THE TASK :: Your response should be the listing below, repeated exactly and in full.

DATA EXTRACT ::
%%

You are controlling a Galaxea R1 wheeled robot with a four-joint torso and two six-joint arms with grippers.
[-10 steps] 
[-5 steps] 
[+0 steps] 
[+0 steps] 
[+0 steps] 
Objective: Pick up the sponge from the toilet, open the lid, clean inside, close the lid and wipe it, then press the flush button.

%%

SOLUTION ::
You are controlling a Galaxea R1 wheeled robot with a four-joint torso and two six-joint arms with grippers.
[-10 steps] 
[-5 steps] 
[+0 steps] 
[+0 steps] 
[+0 steps] 
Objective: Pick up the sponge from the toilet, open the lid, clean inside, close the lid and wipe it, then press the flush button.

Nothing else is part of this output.